The judge restored his gun rights.
Federal action
Second Amendment advocates have long been wary of red flag laws.
Alan Gottlieb, the founder of the Second Amendment Foundation, said the laws are designed to seize guns before due process takes place. He said he would like to see consequences for anyone who lies in such a case, and he wants to see gun owners have an initial opportunity to object and make their case.
"You're guilty until proven innocent," Gottlieb said of the current systems.
However, Gottlieb believes there are cases in which it may be necessary to take people's guns away after due process. He said Donnelly had come to his organisation for help, but Gottlieb said the posts online were so concerning that the foundation decided not to help Donnelly. Still, the organisation is watching for potential cases to challenge misuses of the law.
Donnelly said that while he supported gun rights, he was not an activist. He said he does not necessarily regret his social media postings, but that he was surprised authorities took it seriously, and that he believed the case infringed on his First Amendment rights. He even said he was in favor of some aspects of red flag laws.
"I feel like there are cases where it can be a good thing and cases where it can be a bad thing," Donnelly said.
The red flag strategy appears to be gaining support. There is an effort to push a federal plan through Congress, where Republicans have shown some support. Earlier this year, President Donald Trump endorsed such a proposal, and other states like New Hampshire are considering the measures.
"Kill all women"
At a court hearing in October, Donnelly stood and testified that many of the posts about violence were just jokes for his friends.
In an interview, Donnelly said the comments were essentially mocking the online "incel" community that frequently promotes misogynistic messages. The Joker post was riffing on a larger "tickets to Joker" meme in which internet users stereotyped the kinds of people who would attend the movie.
The image of him with two AK-47-style rifles was actually a photo taken nearly a year ago, Donnelly said. He testified that one of the guns was his friend's weapon, which Donnelly does not possess.
Donnelly's lawyer, Derek Smith, said Donnelly had no history of criminal or drug issues. He described the seizure of Donnelly's weapons from his home as an intrusion on both his First Amendment and Second Amendment rights.
"It is crystal clear to Mr. Donnelly that the state is looking over his shoulder, watching everything that he posts, and that if they don't follow the joke, then they are going to come after him for a violation of his rights," Smith said.
Kim Wyatt, the prosecutor who leads the department's red flag program, had Donnelly read back some of his online postings at the hearing.
"Kill all women," he read in one.
"Prowling the Seattle streets for women to assault. No luck so far. Hopefully my urges will be satisfied soon," he continued.
Wyatt said the postings illustrated the type of person he was. The post about Joker was just the latest, she told the judge.
"We believe that posting is an implied threat of a mass shooting," she said. "We would ask the court to balance the community safety needs versus the temporary deprivation of Mr.

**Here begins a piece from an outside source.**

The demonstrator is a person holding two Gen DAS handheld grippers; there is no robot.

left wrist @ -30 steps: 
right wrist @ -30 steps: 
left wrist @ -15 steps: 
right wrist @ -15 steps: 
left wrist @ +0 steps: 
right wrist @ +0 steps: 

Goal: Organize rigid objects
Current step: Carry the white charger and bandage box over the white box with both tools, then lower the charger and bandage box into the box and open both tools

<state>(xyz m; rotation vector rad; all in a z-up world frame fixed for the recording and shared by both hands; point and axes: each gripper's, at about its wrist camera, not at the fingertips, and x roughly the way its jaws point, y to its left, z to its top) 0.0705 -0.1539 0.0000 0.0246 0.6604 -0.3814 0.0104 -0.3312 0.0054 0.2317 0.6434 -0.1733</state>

Donnelly's rights to possess firearms."
She suggested he perhaps undergo an evaluation before regaining his guns.
Judge Averil Rothrock said that while there was an implied threat in the Joker post, the state did not meet the burden in showing the threat as being more than a bad joke.
"The statute is not written such that the court can give the benefit of the doubt to law enforcement at the expense of Mr. Donnelly," Rothrock said.
Kristen Ellingboe, a spokeswoman for the Washington Alliance for Gun Responsibility, said that while the organisation disagreed with the judge's decision, she saw it as an example of judges trying to find the right balance.
"That's part of the grind of figuring out the correct and effective implementation of laws," she said.